**What you will do:**
While copying the entries exactly, leave out each picture they contain.

Dataset content: Begin

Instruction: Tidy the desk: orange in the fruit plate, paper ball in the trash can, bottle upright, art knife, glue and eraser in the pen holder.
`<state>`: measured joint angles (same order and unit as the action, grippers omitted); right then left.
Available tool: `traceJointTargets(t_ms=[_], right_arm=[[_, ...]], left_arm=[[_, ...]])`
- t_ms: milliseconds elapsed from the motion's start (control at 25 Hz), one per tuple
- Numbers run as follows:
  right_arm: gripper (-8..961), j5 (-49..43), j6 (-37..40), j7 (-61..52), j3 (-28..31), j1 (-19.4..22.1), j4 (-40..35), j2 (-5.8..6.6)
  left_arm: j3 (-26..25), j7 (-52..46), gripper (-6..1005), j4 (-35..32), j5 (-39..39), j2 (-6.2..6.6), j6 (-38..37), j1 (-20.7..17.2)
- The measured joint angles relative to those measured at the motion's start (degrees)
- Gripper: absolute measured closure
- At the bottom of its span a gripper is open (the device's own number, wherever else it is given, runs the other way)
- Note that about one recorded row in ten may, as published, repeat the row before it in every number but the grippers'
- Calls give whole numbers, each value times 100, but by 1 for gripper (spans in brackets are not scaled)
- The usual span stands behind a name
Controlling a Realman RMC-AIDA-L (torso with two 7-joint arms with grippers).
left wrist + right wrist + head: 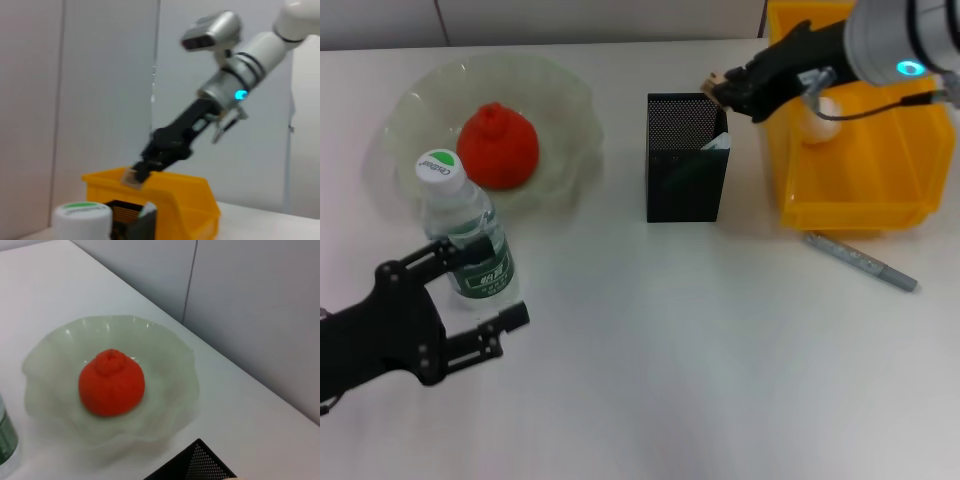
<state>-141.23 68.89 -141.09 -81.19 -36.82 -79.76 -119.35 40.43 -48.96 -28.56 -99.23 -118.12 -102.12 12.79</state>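
The right pincer (pixel 720 88) hangs over the far right corner of the pen holder (pixel 686 160), pinched shut on the eraser (pixel 714 80), a small tan block that shows at its tip against the yellow trash can (pixel 855 195) behind. The step in hand looks like dropping the eraser into the mesh box. To do it well, the tip should sit squarely over the opening and not over the rim or the gap between box and bin (the eraser is small enough to bounce off the edge), and come low before the fingers part. A pale green sliver already leans inside the holder, probably the art knife (pixel 718 143), so the drop should favour the free side.

The left pincer (pixel 485 290) is low at the near left of the table (pixel 720 380), fingers spread wide and holding nothing, just beside the bottle (pixel 465 235), which stands upright. Behind it the orange (pixel 498 146) rests in the fruit plate (pixel 570 100). A white lump, likely the paper ball (pixel 820 118), lies in the trash can. The glue (pixel 860 260) lies on the table in front of the bin, not yet put away.
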Motion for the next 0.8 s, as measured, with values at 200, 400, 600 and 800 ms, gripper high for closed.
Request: traceJointTargets(t_ms=[200,400,600,800], right_arm=[[820,23,-178,8,-4,-271,538,-1],[815,42,-238,123,-40,-315,644,-13],[586,95,383,-77,3,-145,85,-8],[391,61,1871,-604,51,490,-1381,-6]], left_arm=[[0,0,214,-19,-299,-7,-175,60],[0,0,214,-15,-326,-18,-192,81],[-1,0,214,0,-326,-18,-182,86],[-1,1,214,10,-326,-18,-157,92]])
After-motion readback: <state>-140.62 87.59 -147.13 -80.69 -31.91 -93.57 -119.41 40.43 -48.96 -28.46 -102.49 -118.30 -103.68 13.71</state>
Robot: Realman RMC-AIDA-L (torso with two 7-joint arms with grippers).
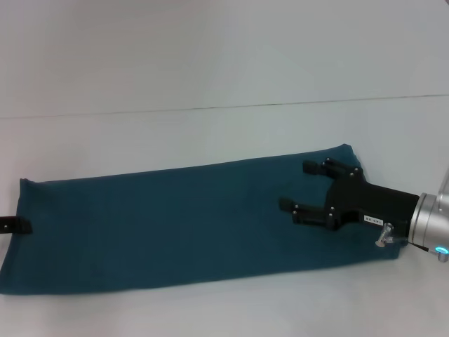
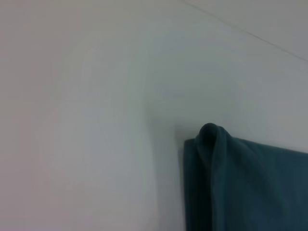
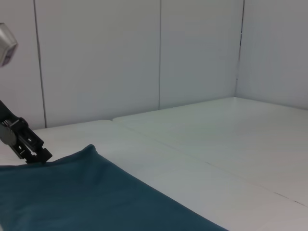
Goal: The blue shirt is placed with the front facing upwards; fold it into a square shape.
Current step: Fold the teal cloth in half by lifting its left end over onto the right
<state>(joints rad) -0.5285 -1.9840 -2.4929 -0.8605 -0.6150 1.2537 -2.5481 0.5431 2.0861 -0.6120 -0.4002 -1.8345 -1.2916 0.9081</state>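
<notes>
- Two grippers are at work on a dark teal-blue cotton shirt [image 1: 175, 225], which lies on a white table [image 1: 210, 63] as a long, narrow band running from the robot's left to its right; no print or sleeves show, so the sides appear already folded in.
- Judged from this, the lengthwise folds are done and the step in hand is bringing one end over the other to make the square.
- Right gripper [image 1: 298, 186], black with a silver wrist, reaches in from the right edge, low over the band's right end, its fingers spread wide and holding nothing.
- Left gripper [image 1: 19, 225] shows only as a small black tip touching the band's left edge; whether it is closed on the cloth cannot be told.
- Left wrist view shows a raised pinch in the cloth at a corner.
- Next move likely calls for the right fingers to close on the right end's corners.
</notes>
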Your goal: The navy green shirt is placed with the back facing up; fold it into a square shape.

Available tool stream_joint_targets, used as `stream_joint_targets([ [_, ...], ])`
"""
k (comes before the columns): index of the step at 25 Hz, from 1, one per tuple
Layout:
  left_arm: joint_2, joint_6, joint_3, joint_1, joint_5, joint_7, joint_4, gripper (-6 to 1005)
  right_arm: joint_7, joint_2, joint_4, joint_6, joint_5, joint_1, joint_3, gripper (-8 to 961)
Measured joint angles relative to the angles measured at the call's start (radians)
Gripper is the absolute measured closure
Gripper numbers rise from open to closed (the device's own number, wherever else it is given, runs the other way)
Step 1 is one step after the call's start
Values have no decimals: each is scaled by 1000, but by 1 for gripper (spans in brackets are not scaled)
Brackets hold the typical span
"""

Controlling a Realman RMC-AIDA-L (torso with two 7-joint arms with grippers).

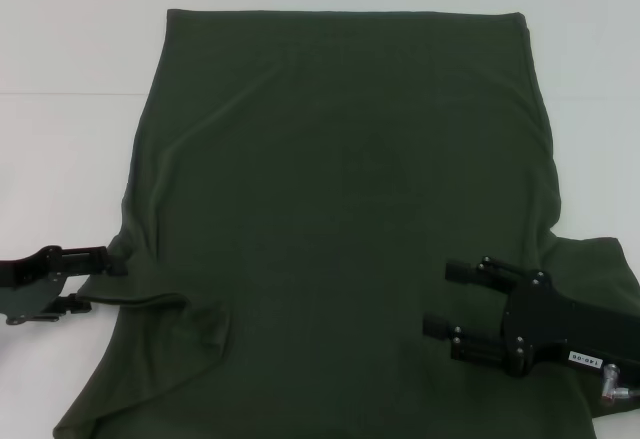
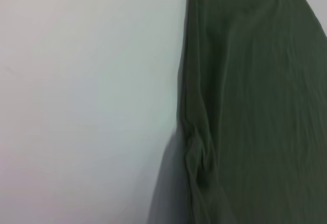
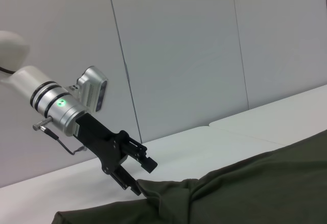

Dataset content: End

**Answer to this exercise:**
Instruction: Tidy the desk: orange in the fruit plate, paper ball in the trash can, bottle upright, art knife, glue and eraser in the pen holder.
`<state>`: measured joint angles (same order and unit as the action, grippers omitted); right then left.
Available tool: `traceJointTargets(t_ms=[_], right_arm=[[_, ...]], left_arm=[[_, ...]])`
- t_ms: milliseconds elapsed from the motion's start (control at 25 Hz), one per tuple
- Numbers run as follows:
  right_arm: gripper (-8..961), j5 (-49..43), j6 (-37..40), j7 (-61..52), j3 (-28..31), j1 (-19.4..22.1), j4 (-40..35), j2 (-5.8..6.6)
  left_arm: j3 (-26..25), j7 (-52..46), gripper (-6..1005), j4 (-35..32), j5 (-39..39), j2 (-6.2..6.6), j6 (-38..37), j1 (-20.7..17.2)
- The measured joint angles relative to those measured at the motion's start (degrees)
- Gripper: absolute measured closure
- At the bottom of its span a gripper is open (the device's own number, wherever else it is given, runs the other way)
- Note that about one recorded row in ten may, as published, repeat the row before it in every number but the grippers'
- Calls give whole numbers, each value times 100, but by 1 for gripper (spans in brackets are not scaled)
- The usual span stands behind a name
Controlling a Realman RMC-AIDA-L (torso with two 7-joint arms with grippers).
left wrist + right wrist + head: 
<state>-141.23 68.89 -141.09 -81.19 -36.82 -79.76 -119.35 40.43 -48.96 -28.56 -99.23 -118.12 -102.12 12.79</state>
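The right pincer (pixel 720 88) hangs over the far right corner of the pen holder (pixel 686 160), pinched shut on the eraser (pixel 714 80), a small tan block that shows at its tip against the yellow trash can (pixel 855 195) behind. The step in hand looks like dropping the eraser into the mesh box. To do it well, the tip should sit squarely over the opening and not over the rim or the gap between box and bin (the eraser is small enough to bounce off the edge), and come low before the fingers part. A pale green sliver already leans inside the holder, probably the art knife (pixel 718 143), so the drop should favour the free side.

The left pincer (pixel 485 290) is low at the near left of the table (pixel 720 380), fingers spread wide and holding nothing, just beside the bottle (pixel 465 235), which stands upright. Behind it the orange (pixel 498 146) rests in the fruit plate (pixel 570 100). A white lump, likely the paper ball (pixel 820 118), lies in the trash can. The glue (pixel 860 260) lies on the table in front of the bin, not yet put away.
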Motion for the next 0.8 s, as measured, with values at 200, 400, 600 and 800 ms, gripper high for closed.
Request: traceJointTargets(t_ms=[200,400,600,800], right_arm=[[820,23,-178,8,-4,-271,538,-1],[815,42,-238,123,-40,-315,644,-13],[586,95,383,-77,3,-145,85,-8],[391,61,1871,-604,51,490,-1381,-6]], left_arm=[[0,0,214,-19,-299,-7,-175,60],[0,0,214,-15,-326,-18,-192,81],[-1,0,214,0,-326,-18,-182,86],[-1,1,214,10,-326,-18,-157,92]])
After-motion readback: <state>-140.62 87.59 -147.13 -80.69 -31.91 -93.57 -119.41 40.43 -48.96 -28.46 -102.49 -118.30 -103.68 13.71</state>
Robot: Realman RMC-AIDA-L (torso with two 7-joint arms with grippers).
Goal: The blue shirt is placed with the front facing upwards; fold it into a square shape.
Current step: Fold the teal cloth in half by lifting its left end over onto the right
<state>(joints rad) -0.5285 -1.9840 -2.4929 -0.8605 -0.6150 1.2537 -2.5481 0.5431 2.0861 -0.6120 -0.4002 -1.8345 -1.2916 0.9081</state>
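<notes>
- Two grippers are at work on a dark teal-blue cotton shirt [image 1: 175, 225], which lies on a white table [image 1: 210, 63] as a long, narrow band running from the robot's left to its right; no print or sleeves show, so the sides appear already folded in.
- Judged from this, the lengthwise folds are done and the step in hand is bringing one end over the other to make the square.
- Right gripper [image 1: 298, 186], black with a silver wrist, reaches in from the right edge, low over the band's right end, its fingers spread wide and holding nothing.
- Left gripper [image 1: 19, 225] shows only as a small black tip touching the band's left edge; whether it is closed on the cloth cannot be told.
- Left wrist view shows a raised pinch in the cloth at a corner.
- Next move likely calls for the right fingers to close on the right end's corners.
</notes>
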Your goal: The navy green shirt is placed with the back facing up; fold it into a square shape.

Available tool stream_joint_targets, used as `stream_joint_targets([ [_, ...], ])`
"""
k (comes before the columns): index of the step at 25 Hz, from 1, one per tuple
Layout:
  left_arm: joint_2, joint_6, joint_3, joint_1, joint_5, joint_7, joint_4, gripper (-6 to 1005)
  right_arm: joint_7, joint_2, joint_4, joint_6, joint_5, joint_1, joint_3, gripper (-8 to 961)
Measured joint angles relative to the angles measured at the call's start (radians)
Gripper is the absolute measured closure
Gripper numbers rise from open to closed (the device's own number, wherever else it is given, runs the other way)
Step 1 is one step after the call's start
Values have no decimals: each is scaled by 1000, but by 1 for gripper (spans in brackets are not scaled)
Brackets hold the typical span
"""

Controlling a Realman RMC-AIDA-L (torso with two 7-joint arms with grippers).

Nothing further is needed for the answer.